AVAILABLE DATA
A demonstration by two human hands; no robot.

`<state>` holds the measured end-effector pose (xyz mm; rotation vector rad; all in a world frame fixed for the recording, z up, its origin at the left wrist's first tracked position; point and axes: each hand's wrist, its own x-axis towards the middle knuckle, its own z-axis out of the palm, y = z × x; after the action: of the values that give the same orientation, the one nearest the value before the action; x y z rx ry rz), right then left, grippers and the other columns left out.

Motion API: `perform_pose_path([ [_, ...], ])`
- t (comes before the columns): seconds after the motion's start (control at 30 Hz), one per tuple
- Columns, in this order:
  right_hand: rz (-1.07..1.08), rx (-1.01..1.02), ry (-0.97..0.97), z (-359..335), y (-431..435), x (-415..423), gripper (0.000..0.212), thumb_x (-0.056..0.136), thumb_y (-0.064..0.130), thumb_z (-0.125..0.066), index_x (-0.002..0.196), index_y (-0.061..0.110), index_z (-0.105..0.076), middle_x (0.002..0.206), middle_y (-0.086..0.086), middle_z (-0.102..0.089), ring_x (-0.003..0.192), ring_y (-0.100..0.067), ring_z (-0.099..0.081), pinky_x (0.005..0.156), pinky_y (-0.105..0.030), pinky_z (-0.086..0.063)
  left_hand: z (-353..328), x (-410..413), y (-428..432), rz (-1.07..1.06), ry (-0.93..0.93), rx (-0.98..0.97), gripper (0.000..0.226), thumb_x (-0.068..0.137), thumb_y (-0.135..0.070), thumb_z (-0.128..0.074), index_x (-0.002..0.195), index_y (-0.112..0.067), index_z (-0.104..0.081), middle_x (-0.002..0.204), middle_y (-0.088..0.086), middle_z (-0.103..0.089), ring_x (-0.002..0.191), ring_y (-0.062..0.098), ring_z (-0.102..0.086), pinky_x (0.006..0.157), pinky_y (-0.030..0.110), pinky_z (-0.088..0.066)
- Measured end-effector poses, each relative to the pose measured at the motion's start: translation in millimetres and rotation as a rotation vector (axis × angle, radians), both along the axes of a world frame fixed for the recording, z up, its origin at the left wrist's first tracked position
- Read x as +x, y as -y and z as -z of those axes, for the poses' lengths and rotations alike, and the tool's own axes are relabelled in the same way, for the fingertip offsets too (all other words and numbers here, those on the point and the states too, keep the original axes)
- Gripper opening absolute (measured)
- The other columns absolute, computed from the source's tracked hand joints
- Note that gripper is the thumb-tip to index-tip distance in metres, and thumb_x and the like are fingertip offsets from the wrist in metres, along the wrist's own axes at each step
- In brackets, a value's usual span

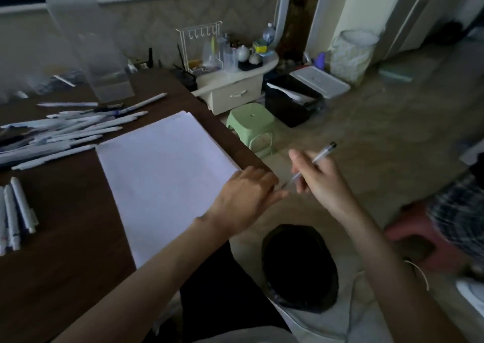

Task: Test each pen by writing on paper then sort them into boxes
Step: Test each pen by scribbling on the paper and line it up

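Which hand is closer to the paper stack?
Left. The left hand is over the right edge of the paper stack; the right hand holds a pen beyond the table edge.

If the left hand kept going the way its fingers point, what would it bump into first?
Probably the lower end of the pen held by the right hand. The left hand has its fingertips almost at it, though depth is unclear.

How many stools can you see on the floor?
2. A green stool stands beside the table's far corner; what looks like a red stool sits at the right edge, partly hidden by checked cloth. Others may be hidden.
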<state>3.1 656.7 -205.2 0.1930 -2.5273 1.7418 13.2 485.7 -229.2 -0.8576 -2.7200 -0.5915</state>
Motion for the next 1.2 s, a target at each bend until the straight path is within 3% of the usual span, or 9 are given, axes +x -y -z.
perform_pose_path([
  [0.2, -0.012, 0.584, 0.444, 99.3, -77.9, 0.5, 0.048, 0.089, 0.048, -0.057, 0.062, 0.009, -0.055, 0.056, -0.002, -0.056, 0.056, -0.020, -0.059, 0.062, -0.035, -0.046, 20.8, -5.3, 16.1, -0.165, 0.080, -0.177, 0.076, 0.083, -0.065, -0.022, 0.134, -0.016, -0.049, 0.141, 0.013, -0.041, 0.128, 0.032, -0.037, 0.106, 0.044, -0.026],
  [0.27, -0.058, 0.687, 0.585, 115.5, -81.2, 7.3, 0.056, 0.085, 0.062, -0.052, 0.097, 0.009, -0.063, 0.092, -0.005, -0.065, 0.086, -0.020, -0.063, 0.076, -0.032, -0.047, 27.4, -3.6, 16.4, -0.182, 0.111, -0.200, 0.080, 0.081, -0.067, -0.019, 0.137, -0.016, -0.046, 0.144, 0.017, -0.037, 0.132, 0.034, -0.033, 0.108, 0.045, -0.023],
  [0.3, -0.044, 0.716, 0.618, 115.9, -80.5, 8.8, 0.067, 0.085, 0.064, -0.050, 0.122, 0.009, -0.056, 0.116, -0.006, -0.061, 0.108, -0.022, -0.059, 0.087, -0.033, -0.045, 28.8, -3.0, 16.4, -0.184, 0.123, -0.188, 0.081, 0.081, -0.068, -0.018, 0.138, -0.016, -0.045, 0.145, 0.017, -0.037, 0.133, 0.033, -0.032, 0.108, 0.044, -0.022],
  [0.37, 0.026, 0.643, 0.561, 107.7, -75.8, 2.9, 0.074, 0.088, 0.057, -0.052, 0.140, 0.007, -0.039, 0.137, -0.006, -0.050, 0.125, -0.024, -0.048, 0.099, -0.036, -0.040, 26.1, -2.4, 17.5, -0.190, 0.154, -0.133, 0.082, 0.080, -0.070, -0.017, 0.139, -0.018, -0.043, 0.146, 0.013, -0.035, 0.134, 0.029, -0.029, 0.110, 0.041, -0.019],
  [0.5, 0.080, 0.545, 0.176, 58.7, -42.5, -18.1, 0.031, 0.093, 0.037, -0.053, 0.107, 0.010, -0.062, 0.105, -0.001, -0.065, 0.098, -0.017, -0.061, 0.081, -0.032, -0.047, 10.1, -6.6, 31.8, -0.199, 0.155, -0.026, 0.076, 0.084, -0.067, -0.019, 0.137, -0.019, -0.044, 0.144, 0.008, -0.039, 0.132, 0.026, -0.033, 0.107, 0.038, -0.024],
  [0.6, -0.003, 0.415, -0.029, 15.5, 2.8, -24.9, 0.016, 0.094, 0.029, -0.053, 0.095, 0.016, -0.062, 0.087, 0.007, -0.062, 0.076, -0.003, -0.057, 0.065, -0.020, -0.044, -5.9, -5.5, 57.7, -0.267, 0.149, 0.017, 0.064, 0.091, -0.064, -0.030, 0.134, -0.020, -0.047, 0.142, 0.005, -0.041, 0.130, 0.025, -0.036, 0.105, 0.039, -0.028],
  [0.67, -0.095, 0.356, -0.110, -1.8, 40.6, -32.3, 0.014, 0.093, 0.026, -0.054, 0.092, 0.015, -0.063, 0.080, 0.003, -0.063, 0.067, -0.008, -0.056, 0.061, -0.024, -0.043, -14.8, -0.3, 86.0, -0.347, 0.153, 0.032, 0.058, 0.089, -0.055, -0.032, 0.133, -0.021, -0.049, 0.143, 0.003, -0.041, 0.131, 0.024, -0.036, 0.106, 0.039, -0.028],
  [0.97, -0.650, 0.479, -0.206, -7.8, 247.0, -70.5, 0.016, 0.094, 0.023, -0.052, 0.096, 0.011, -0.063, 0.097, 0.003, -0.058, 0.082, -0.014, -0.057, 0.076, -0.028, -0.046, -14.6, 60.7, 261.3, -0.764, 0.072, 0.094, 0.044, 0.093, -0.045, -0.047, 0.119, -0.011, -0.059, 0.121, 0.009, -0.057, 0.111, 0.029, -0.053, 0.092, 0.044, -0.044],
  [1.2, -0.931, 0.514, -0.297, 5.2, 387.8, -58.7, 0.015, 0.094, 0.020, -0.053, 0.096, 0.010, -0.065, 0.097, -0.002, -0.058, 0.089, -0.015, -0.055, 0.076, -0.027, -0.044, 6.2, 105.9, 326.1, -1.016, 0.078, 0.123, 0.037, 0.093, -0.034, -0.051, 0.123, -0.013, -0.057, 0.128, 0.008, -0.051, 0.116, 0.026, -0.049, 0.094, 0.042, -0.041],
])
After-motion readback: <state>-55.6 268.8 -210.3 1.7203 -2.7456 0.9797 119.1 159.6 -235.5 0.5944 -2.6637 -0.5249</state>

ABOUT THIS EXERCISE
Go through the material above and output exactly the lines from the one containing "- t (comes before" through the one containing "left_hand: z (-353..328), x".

RESPONSE BOX
- t (comes before the columns): seconds after the motion's start (control at 30 Hz), one per tuple
- Columns, in this order:
  right_hand: rz (-1.07..1.08), rx (-1.01..1.02), ry (-0.97..0.97), z (-359..335), y (-431..435), x (-415..423), gripper (0.000..0.212), thumb_x (-0.056..0.136), thumb_y (-0.064..0.130), thumb_z (-0.125..0.066), index_x (-0.002..0.196), index_y (-0.061..0.110), index_z (-0.105..0.076), middle_x (0.002..0.206), middle_y (-0.086..0.086), middle_z (-0.102..0.089), ring_x (-0.003..0.192), ring_y (-0.100..0.067), ring_z (-0.099..0.081), pinky_x (0.005..0.156), pinky_y (-0.105..0.030), pinky_z (-0.086..0.063)
  left_hand: z (-353..328), x (-410..413), y (-428..432), rz (-1.07..1.06), ry (-0.93..0.93), rx (-0.98..0.97), gripper (0.000..0.226), thumb_x (-0.068..0.137), thumb_y (-0.135..0.070), thumb_z (-0.128..0.074), index_x (-0.002..0.195), index_y (-0.112..0.067), index_z (-0.104..0.081), middle_x (-0.002..0.204), middle_y (-0.088..0.086), middle_z (-0.103..0.089), ring_x (-0.002..0.191), ring_y (-0.062..0.098), ring_z (-0.102..0.086), pinky_x (0.006..0.157), pinky_y (-0.030..0.110), pinky_z (-0.088..0.066)

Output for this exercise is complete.